Seated on the dais, the white piece of cardboard in front of Broner read “Gavin Rees.” And Broner couldn’t help but grab it up and use it as a great prop, holding the card aloft and asking who that guy was, claiming he didn’t know his opponent’s name.
It stirred a few laughs from the gathered press and the handful of fans that were there at B.B. King Blues Club and Grill in Times Square. Broner toyed with Rees, calling his bald head a melon, a boulder and a cabbage head.
Rees wasn’t laughing when he took the podium.
“You’re one cocky c___,” Rees said. “What will you say about that, when I knock you out cold Saturday night?” Broner grinned and replied, “You’re just a target. It will be target practice. How can I miss that head? How can I?”
Broner, very animated, as always, was the center of attention. Right where he wants to be.

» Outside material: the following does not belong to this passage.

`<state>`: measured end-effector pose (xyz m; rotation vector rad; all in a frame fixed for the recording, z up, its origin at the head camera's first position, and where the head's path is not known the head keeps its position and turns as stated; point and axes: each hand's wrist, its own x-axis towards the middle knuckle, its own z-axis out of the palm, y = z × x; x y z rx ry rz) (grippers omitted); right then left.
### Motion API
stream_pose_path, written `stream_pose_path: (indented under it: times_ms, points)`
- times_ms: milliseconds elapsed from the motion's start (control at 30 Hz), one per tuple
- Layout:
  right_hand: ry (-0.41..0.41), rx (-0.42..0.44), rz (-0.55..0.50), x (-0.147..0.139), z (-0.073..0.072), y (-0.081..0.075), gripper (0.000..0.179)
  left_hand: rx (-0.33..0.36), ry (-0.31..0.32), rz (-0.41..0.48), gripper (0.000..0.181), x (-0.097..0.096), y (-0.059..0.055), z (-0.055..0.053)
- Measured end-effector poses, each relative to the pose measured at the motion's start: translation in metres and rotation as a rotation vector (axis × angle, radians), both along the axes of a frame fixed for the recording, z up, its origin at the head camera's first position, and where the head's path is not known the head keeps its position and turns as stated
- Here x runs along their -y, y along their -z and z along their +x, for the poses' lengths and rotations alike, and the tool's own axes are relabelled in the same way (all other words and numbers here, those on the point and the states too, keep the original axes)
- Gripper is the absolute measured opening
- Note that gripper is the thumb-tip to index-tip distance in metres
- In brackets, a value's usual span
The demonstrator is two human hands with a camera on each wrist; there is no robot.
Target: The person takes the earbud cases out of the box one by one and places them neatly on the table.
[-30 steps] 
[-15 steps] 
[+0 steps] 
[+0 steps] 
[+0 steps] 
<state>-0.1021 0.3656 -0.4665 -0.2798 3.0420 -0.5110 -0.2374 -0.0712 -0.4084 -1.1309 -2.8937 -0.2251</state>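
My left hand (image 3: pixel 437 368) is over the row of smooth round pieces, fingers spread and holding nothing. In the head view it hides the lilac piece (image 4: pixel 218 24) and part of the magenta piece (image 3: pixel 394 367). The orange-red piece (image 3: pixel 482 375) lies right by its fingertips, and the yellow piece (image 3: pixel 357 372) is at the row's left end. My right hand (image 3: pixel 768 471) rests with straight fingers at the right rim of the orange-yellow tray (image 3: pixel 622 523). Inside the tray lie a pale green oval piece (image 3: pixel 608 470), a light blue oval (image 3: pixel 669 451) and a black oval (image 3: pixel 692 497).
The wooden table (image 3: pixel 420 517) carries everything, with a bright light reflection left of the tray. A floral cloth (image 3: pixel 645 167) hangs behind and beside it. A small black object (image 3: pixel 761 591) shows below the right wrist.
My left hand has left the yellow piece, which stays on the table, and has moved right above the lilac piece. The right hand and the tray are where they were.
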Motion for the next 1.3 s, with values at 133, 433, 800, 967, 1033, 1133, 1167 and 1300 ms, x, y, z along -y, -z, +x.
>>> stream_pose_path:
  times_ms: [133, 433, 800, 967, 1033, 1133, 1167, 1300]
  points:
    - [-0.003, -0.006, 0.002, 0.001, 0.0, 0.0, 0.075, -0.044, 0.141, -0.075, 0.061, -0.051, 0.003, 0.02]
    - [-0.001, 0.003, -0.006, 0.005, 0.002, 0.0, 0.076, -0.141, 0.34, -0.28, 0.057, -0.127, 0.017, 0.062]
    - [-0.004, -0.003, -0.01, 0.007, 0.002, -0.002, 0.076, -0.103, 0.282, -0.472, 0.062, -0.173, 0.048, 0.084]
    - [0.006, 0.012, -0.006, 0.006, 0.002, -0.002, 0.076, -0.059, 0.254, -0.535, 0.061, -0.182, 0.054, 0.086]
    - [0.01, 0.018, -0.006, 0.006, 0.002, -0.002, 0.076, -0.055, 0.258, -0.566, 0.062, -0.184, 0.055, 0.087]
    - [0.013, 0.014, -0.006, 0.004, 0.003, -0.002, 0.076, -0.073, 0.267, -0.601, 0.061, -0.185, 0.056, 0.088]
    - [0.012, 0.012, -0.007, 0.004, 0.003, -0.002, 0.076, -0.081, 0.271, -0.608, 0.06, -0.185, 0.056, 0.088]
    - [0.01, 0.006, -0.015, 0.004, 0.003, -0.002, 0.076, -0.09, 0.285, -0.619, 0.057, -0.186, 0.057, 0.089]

“You, I can’t underestimate, but if we stood face-to-face, I probably wouldn’t see him,” Broner said, again rousing another burst of laughter from the crowd. “I know who I am facing, and I respect him as a fighter. I respect every fighter, because only a boxer knows what we go through once we get inside that ring. I respect … Cabbage Reed … whatever his name is. I don’t know his name. I don’t know his name—but I respect him. We don’t watch no tape, I never seen him fight before. I heard he was a world champion at light welterweight, just by saying that, he’s not a look-over.”
Rees, who’s been in the U.S. for four weeks now, feels Broner has a lot of weaknesses that he can exploit. He knows not many are giving him a chance to win.
“I’m going to outbox him and I’m going to out-fight him, I’ve been boxing training for years and I’ve never been knocked down in my life in a fight,” Rees said. “I was stopped in the 12th round against Andreas Kotelnik [in losing the WBA super lightweight title on March 22, 2008], but I was on my feet. I was never on the canvas. I only lost seven times in 23 years of fighting. My early career, I never really trained, always on the beer. I was fighting at a weight I really shouldn’t have been fighting. I’ve never been on the floor—not even in sparring. This guy isn’t going to put me down. I’m a tough cookie.”
Rees laughed when it was mentioned that Broner’s flamboyant style has a way of getting under an opponent’s skin.
“I have thick skin,” Rees said, chuckling. “He’s going to have worry about me when I’m throwing punches at him. He doesn’t know what he’s facing.”
Broner admits that he doesn’t. He claims he hasn’t watched any tape of Rees. He just concerns himself with what he has to do and his conditioning.
“I really haven’t looked at Rees, I never saw him fight, but I do know he was a world champion at 140, and I know what it takes to be a champion,” Broner said. “I know he’s going to come to fight. His one loss was to Kotelnik, and Kotelnik is a big puncher, but he’s not Adrien Broner. I just don’t watch tape of fighters. Like I said before, I do not train for fighters. I train to stay in shape. As long as Adrien Broner is in shape, I’m going to be okay. I’m God-gifted. He blessed me with talent and a lot of gifts. I can adjust to opposition anyone brings to the table.
“I won’t be reckless, but once that bell rings, I can pick a guy away in one round. Right now, I’m focused on Calvin, or whatever it is. I just don’t know this guy’s name.”
When Broner was challenged on that and someone blurted out, “you’re lying,” Broner laughed and retorted, “The only time I’m lying is when I’m laying down. I don’t know this guy’s name. I’m going to worry about this rockhead guy on the 16th. I don’t know his name. I don’t. But he can probably tell you what my middle name is. In anything I do, I have this confidence, in anything I do. I can beat anybody right now. I’m the best boxer of my era.”